■ What the task asks: All lines from the one containing "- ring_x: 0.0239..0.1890" to the end of the data below are to be returned exactly, both ends included, with nothing added.

■ Data shown:
• • • • • • •

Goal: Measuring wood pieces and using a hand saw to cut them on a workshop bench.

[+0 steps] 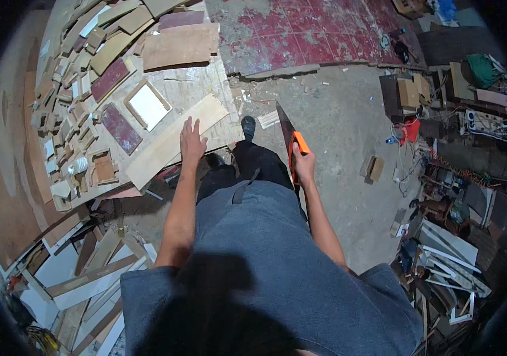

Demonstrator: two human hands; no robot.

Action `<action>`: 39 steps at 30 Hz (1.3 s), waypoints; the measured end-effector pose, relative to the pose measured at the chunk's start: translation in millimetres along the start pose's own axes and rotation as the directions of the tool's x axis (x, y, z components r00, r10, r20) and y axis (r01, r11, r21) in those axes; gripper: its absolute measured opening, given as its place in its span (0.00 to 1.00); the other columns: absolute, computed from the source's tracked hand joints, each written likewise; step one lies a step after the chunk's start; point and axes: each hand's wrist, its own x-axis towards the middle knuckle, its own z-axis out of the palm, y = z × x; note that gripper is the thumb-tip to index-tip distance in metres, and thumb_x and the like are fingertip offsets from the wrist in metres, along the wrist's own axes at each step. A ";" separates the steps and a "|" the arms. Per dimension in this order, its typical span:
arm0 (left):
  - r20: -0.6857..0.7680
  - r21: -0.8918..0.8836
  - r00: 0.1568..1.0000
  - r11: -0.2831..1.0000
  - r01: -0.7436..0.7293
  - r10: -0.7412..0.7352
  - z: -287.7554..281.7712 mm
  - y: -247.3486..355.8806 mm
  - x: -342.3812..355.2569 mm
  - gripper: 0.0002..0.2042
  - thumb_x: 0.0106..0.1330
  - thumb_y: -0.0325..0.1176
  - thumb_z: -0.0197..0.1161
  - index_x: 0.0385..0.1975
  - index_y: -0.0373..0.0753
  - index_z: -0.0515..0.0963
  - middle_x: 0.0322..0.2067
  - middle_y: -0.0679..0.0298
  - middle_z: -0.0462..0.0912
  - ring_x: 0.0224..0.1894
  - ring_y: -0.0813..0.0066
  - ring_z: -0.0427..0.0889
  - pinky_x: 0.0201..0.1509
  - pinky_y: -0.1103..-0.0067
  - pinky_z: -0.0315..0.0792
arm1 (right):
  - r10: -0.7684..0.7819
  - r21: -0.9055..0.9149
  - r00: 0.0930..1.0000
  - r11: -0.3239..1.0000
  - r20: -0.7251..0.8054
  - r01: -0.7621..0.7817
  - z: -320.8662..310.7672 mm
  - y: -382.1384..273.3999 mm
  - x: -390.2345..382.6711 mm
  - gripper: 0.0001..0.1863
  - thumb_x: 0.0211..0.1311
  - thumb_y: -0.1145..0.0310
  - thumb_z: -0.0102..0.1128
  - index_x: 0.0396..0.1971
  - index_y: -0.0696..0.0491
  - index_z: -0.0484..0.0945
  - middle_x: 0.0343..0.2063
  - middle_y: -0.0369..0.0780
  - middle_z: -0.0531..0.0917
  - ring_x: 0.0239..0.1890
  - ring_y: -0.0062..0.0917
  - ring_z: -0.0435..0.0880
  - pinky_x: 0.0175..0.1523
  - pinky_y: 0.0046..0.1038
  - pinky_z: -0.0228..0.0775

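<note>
A long pale wooden board (164,142) lies slantwise across the near right part of a worktable (225,83), its far end close to the table's right edge. My left hand (191,142) rests on the board with the fingers stretched out. In my right hand (304,165) is a handsaw (286,127), its orange handle gripped and its dark blade pointing away from me. The saw is apart from the board, over the floor to the right of the table. Part of the handle is hidden by my fingers.
Wood offcuts (75,89) crowd the table's left side, near a framed white panel (148,105) and a dark red piece (121,129). Scrap boards (96,279) pile up at lower left. Tools, cables and a small box (375,168) lie along the right. Red tiled flooring (318,32) spans the back.
</note>
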 end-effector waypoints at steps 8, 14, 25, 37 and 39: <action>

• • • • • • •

■ Response to this exercise:
  - ring_x: 0.0239..0.1890
  - ring_y: -0.0062..0.0917
  - ring_z: -0.0435..0.0880
  - pinky_x: 0.0175..0.1523
  - pinky_y: 0.0046..0.1038
  - pinky_z: -0.0228..0.0775

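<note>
A long pale wooden board (164,142) lies slantwise across the near right part of a worktable (225,83), its far end close to the table's right edge. My left hand (191,142) rests on the board with the fingers stretched out. In my right hand (304,165) is a handsaw (286,127), its orange handle gripped and its dark blade pointing away from me. The saw is apart from the board, over the floor to the right of the table. Part of the handle is hidden by my fingers.
Wood offcuts (75,89) crowd the table's left side, near a framed white panel (148,105) and a dark red piece (121,129). Scrap boards (96,279) pile up at lower left. Tools, cables and a small box (375,168) lie along the right. Red tiled flooring (318,32) spans the back.
</note>
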 end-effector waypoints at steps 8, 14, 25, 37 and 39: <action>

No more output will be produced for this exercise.